The people are eagerly waiting for the market prices to go up so that they may get good returns for the produce. They are observing the marketing strategies very keenly and pray for the upward trend in the market prices. More than this, the people are eagerly waiting for the governments intervention and are expecting it’s support in normalizing the markets in their favour. It’s been known that apples are imported from Iran at lower rates which badly affect the indigenous crop and these Iranian apples are being imported first to Afghanistan and rebranded as Afghnistani apples. Since India and Afghanistan have a zero-import duty agreement, these apples are not taxed.

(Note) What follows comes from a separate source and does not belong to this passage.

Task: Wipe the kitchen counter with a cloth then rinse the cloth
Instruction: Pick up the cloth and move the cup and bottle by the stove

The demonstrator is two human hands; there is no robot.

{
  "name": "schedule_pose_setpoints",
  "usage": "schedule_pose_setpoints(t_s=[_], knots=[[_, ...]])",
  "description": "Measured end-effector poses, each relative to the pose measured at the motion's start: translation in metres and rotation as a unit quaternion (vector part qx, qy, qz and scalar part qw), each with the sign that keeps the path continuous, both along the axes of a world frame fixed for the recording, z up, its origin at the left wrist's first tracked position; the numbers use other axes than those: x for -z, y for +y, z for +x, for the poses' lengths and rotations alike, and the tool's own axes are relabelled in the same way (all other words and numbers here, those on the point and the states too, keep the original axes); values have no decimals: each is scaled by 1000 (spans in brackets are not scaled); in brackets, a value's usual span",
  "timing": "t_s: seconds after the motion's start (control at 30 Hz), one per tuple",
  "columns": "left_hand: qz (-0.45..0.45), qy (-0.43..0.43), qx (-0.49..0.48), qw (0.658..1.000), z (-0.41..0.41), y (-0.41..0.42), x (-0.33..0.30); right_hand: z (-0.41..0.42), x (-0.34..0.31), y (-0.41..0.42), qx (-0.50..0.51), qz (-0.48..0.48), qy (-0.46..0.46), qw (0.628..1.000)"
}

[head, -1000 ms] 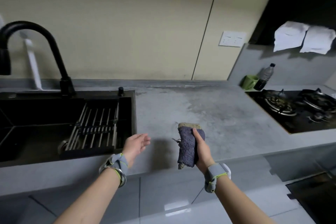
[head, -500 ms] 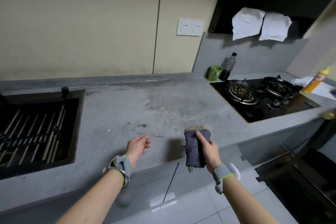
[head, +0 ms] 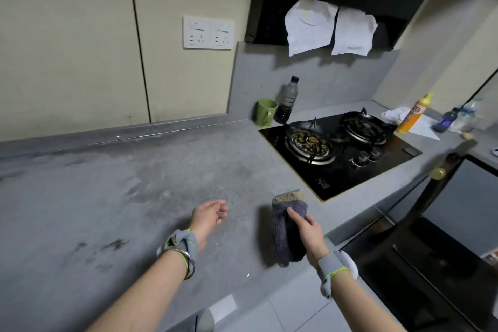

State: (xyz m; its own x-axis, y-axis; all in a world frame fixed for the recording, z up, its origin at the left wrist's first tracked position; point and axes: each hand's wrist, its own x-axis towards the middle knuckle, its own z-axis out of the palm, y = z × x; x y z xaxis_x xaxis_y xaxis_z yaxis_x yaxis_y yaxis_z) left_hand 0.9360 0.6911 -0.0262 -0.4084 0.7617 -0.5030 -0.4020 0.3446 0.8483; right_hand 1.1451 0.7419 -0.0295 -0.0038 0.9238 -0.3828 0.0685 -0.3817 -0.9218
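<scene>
My right hand (head: 307,232) grips a folded dark purple cloth (head: 286,234) with a tan strip at its top. It holds the cloth upright above the front part of the grey counter (head: 113,197), just left of the stove. My left hand (head: 208,217) hovers over the counter to the left of the cloth, fingers loosely curled and holding nothing. The counter surface shows dark smudges and dull streaks. The sink is out of view.
A black gas stove (head: 339,148) is set into the counter at right. Behind it stand a green mug (head: 265,112) and a dark bottle (head: 287,101). An orange spray bottle (head: 412,113) stands farther right. Two white cloths (head: 328,28) hang from the hood. A dark chair (head: 431,213) stands at lower right.
My view has swung right, so the sink and tap have left the frame and the stove has come nearer. Both hands keep their pose, the right still holding the cloth.
</scene>
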Motion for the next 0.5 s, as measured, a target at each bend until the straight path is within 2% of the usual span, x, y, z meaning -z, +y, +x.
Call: schedule_pose_setpoints(t_s=[0.3, 0.5], knots=[[-18, -4, 32, 999, 13, 110, 6, 11, 12, 105, -57, -41, -104, 992], [-37, -1, 37, 999, 14, 160, 13, 24, 30, 149, -42, -34, -268, 962]])
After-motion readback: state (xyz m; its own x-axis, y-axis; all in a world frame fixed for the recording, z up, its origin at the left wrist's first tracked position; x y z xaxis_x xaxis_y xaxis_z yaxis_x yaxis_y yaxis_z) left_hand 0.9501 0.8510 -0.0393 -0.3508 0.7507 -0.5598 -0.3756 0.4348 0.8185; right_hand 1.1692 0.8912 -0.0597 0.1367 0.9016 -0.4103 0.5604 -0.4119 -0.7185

When these imported duty-free apples enter the market, they are sold at lower prices than the indigenous quality apples. The growers are not afraid of Iranian apple import and competition from it butthey are concernedabout the duty and custom free Iranian apple that is coming into the country and sold at a cheaper price. You cannot compete with a product that is being sold at a very cheap rate. Over the years Kashmiri apple is competing with American apple that is being imported in the country. Let Iranian apple come through all official systems, let it be not duty and custom free and then let it compete with Kashmir apple, growers say.

The growers are looking for the government to lend them a helping hand and bail them out from the grave situation. In this regard they are hopeful that the government will extend the policies of ‘Atmanirbar’ and ‘Make in India’ like initiatives to the horticulture sector of the Jammu and Kashmir. In such tough times, horticulturists and apple merchants crave for the intervention of the UT administration so that a policy that would prefer the promotion of indigenous apples is framed at the country level. They wish that the government of India comes forward with a robust strategy to combat the declining rates of Kashmiri apples. Moreover, the fact of the illegal import of Iranian apples via Afghanistan should be probed and discouraged if found true.